**About this exercise**
Pictures excluded, please retype exactly the lines from the start of the data through the line that contains "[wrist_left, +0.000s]", both ends kept, and nothing beyond them.

**Provided material**
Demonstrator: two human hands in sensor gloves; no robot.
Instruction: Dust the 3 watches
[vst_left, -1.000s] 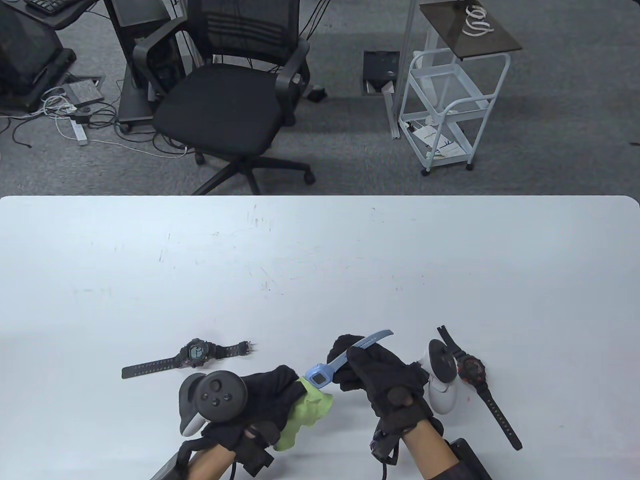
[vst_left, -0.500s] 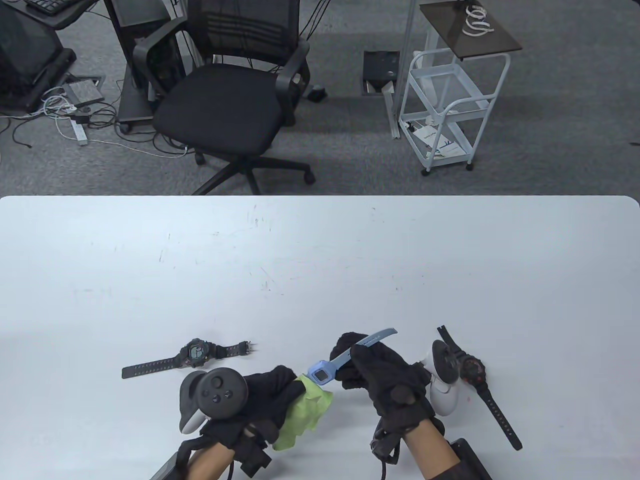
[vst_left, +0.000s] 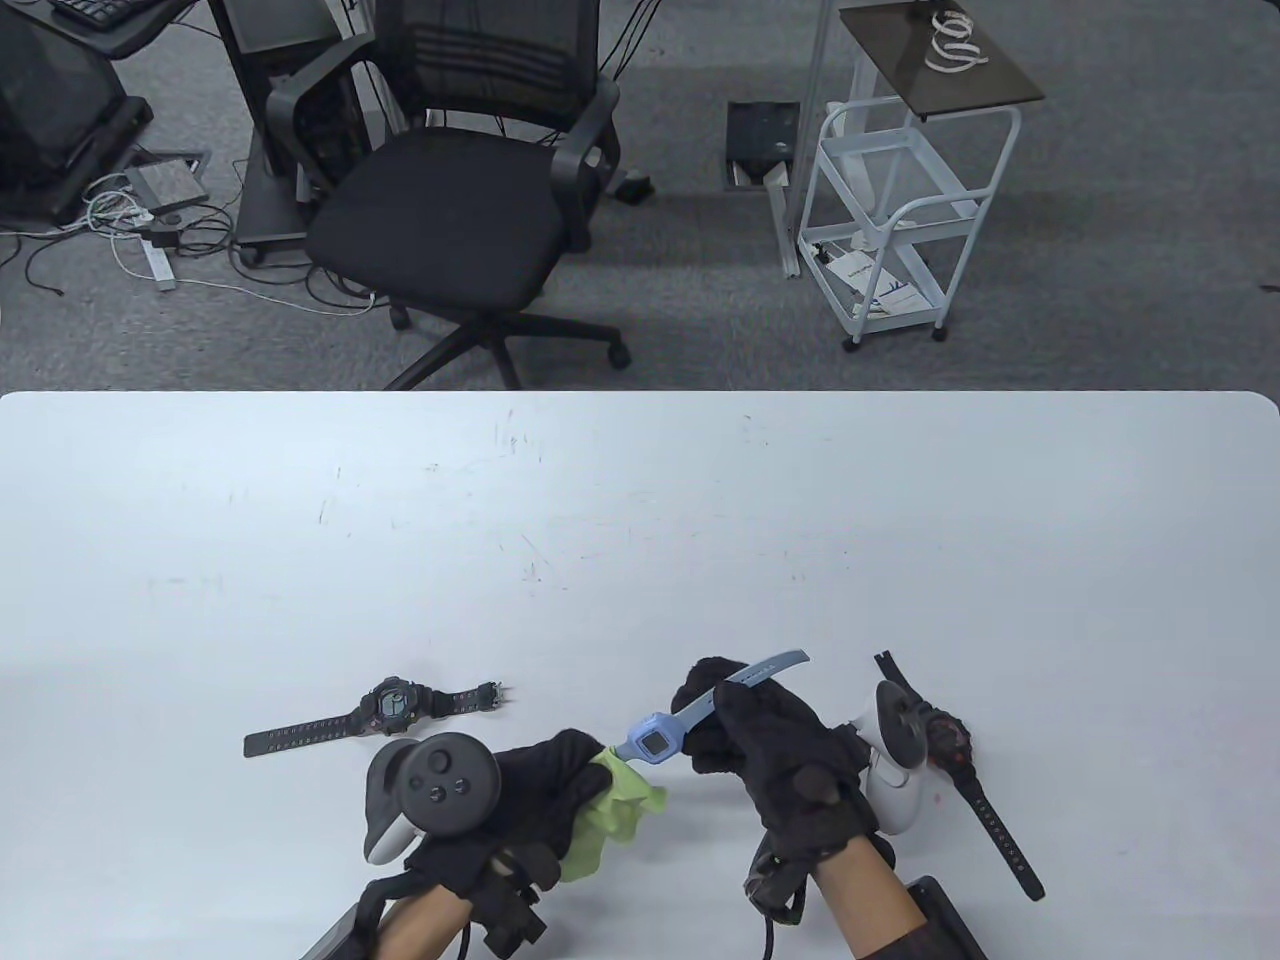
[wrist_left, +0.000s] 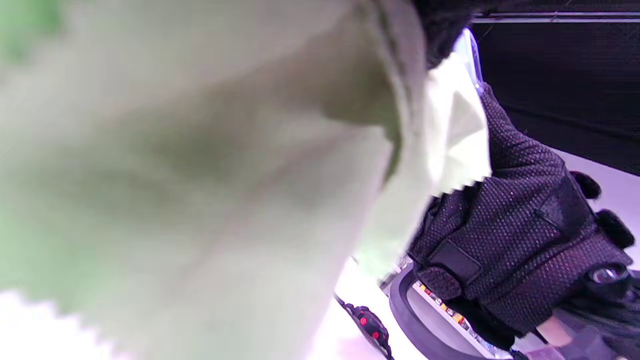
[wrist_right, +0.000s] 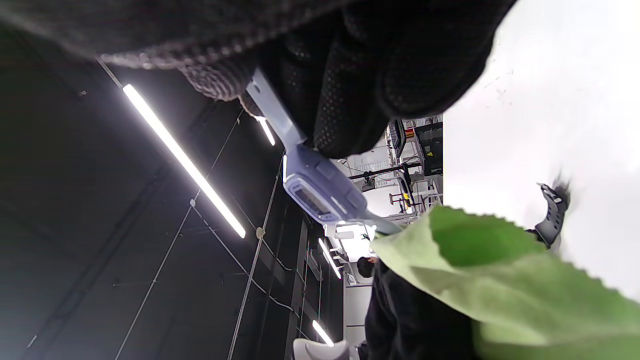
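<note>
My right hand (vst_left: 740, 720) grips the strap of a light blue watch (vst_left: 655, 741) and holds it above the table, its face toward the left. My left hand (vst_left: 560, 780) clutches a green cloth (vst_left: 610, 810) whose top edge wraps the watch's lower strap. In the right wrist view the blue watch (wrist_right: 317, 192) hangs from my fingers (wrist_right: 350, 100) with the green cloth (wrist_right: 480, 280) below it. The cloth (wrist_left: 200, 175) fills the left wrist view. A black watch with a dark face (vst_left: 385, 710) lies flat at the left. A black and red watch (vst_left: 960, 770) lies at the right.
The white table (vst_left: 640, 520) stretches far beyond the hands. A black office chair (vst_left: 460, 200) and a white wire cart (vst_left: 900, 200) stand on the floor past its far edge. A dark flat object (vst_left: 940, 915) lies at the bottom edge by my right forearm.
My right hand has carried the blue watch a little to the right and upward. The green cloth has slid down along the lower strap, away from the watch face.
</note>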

**Response to the exercise**
Demonstrator: two human hands in sensor gloves; no robot.
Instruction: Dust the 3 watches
[vst_left, -1.000s] 
[vst_left, -0.500s] 
[vst_left, +0.000s] 
[wrist_left, +0.000s] 

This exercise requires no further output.